Laut der aktuellen, nach Eigenangaben „bisher größten Studie zu dem Thema“ nahm die Produktivität weltweit und über alle Fächer hinweg bei beiden Geschlechtern ab. In einigen Ländern – dazu gehören die USA, Deutschland und die Niederlande – sank sie bei Männern sogar stärker als bei Frauen. Ausnahme der Covid-19-Delle: In der Pandemie nahestehenden Fächern wie Epidemiologie oder Biomedizin wurde 2020 deutlich mehr publiziert.

Geschlechterkluft vertieft sich

All das ändert freilich nichts an der nach wie vor existierenden Geschlechterkluft. Im Untersuchungszeitraum zwischen 2006 und 2019 ist der Abstand zwischen Frauen und Männern in den untersuchten 37 Ländern sogar noch größer geworden. Zwar publizieren auch Forscherinnen immer mehr, Forscher aber deutlich „mehr mehr“. Am stärksten gilt das für Länder im Nahen Osten, an wenigsten für angelsächsische Länder.

Das einzig positive Signal in Sachen Verringerung des Gender Gaps: Es gibt zunehmend mehr Studien, an der zumindest eine Autorin beteiligt war. Der Abstand zu den Studien mit zumindest einem Autor wird also geringer.

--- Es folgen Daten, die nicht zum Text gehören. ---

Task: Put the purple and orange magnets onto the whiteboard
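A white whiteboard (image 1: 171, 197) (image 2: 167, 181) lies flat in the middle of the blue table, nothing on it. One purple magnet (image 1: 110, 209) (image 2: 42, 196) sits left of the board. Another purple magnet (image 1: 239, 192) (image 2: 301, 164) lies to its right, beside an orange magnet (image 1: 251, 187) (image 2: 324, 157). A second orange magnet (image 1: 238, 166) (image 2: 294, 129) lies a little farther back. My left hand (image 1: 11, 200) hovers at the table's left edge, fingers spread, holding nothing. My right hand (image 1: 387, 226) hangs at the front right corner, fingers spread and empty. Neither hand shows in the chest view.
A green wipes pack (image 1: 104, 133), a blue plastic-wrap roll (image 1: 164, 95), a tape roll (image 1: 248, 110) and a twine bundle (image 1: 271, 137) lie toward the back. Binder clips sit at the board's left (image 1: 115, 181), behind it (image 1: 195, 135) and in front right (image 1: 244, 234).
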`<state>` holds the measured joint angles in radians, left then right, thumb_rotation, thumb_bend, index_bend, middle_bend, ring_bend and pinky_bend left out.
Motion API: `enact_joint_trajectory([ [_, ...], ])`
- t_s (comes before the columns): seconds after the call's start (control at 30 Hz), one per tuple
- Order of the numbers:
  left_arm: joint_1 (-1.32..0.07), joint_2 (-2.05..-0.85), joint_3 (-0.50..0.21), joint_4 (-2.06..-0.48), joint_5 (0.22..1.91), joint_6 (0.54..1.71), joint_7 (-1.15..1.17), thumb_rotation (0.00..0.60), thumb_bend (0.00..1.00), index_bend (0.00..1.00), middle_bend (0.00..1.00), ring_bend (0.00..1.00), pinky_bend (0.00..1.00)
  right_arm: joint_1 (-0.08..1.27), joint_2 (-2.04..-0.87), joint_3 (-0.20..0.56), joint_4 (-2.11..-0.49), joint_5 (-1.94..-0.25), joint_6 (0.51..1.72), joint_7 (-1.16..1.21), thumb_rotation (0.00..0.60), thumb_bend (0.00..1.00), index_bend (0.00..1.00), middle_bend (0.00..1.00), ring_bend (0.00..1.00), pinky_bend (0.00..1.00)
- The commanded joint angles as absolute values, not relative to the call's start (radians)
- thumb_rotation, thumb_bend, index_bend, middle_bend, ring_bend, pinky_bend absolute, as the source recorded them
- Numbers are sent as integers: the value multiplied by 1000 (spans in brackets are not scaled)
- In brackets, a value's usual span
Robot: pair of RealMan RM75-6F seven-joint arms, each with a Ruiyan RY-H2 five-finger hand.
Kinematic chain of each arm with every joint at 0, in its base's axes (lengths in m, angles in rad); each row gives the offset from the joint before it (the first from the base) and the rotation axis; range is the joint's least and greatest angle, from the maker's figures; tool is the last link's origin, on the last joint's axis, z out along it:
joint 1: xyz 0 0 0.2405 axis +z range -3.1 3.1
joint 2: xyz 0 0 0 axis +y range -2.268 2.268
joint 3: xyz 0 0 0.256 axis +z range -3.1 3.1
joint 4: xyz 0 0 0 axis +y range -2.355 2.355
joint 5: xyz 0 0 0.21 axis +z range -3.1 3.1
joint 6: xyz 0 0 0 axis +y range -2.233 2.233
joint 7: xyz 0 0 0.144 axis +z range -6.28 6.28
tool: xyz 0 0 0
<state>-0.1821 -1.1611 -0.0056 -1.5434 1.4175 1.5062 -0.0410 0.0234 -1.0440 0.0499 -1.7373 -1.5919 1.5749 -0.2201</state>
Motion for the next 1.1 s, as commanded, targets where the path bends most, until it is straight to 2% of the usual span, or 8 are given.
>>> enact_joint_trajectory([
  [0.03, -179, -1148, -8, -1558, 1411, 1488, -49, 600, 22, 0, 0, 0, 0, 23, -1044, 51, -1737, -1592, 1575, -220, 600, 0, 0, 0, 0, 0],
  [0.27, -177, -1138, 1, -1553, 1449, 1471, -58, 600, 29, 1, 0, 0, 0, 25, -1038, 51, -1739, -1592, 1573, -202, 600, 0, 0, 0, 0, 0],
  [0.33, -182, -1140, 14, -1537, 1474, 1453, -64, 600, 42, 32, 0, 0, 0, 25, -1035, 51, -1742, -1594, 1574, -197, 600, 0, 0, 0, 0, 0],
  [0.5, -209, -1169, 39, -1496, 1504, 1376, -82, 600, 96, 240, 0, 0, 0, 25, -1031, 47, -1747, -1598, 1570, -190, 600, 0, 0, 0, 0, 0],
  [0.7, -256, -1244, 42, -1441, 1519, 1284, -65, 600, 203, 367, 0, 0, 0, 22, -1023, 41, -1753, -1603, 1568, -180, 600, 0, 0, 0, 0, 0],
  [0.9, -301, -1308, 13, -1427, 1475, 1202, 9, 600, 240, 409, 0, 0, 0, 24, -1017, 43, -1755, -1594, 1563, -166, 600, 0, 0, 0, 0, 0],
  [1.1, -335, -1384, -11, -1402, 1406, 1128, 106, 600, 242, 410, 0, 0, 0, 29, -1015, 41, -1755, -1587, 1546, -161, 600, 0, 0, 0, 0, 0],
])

Wie sich Covid-19 langfristig auf das Publikationsverhalten auswirkt, bleibe abzuwarten, betonen die Fachleute. Ihre Studie endet 2020, nach dem ersten Jahr der Pandemie. Den Gender Gap gebe es weltweit, in einigen Ländern weite er sich aber noch aus. „Wenn sich nichts ändert, wird diese Kluft auch noch in 100 Jahren bestehen“, heißt es in der Studie.